(Items from a dataset)

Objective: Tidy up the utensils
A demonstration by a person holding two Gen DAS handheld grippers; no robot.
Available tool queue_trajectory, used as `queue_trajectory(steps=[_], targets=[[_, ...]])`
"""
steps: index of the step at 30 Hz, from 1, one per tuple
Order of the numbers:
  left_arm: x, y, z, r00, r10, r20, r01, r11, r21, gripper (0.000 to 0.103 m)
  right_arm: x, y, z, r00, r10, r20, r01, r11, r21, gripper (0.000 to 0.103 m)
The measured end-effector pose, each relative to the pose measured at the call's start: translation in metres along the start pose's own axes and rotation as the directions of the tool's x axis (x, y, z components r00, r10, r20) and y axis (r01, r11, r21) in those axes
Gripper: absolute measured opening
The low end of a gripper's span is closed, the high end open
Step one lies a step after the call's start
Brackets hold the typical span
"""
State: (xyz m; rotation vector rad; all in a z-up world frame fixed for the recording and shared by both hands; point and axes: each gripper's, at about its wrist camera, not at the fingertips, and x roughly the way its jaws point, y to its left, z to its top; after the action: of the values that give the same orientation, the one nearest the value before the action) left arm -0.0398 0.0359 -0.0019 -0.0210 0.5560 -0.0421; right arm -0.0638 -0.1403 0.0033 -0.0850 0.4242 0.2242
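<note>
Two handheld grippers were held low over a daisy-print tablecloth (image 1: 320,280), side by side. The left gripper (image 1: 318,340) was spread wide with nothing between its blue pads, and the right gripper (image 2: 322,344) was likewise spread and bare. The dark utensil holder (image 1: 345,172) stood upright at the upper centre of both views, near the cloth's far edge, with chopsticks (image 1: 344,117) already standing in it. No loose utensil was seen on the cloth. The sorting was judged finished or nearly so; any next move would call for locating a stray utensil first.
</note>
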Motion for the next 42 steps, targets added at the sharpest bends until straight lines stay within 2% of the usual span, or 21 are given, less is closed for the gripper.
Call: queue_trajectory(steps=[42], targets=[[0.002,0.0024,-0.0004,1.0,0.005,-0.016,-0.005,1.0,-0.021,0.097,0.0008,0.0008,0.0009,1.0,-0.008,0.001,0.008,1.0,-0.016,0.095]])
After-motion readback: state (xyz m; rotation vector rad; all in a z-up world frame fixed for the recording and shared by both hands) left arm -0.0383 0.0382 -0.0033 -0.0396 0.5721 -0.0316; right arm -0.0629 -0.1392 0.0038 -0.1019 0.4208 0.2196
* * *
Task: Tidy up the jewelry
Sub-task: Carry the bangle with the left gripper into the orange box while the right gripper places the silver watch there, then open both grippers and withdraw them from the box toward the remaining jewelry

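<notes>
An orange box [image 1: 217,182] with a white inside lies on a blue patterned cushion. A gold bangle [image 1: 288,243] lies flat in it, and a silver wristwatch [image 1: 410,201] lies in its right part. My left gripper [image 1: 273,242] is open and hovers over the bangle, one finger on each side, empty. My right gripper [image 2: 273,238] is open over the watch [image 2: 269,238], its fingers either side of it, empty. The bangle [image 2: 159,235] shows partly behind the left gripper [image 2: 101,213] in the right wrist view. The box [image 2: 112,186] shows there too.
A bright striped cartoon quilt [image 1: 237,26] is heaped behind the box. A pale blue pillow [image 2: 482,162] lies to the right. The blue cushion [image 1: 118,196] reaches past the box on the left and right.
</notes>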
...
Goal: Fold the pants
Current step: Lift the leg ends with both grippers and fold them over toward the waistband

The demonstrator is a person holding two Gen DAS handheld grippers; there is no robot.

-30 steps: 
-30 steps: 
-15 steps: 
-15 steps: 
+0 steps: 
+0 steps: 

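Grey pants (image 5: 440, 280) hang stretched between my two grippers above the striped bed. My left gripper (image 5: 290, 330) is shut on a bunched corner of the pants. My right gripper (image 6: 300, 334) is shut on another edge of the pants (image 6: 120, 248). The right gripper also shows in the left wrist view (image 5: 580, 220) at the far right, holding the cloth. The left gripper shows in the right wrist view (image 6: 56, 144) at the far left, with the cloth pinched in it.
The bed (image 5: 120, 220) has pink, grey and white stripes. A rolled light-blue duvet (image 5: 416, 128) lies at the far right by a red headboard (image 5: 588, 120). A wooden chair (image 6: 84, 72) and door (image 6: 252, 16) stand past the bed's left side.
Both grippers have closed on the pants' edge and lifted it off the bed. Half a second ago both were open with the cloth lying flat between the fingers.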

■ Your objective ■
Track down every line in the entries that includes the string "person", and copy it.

■ Solution to this task ■
A demonstration by a person holding two Gen DAS handheld grippers; no robot.
The demonstrator is a person holding two Gen DAS handheld grippers; there is no robot.

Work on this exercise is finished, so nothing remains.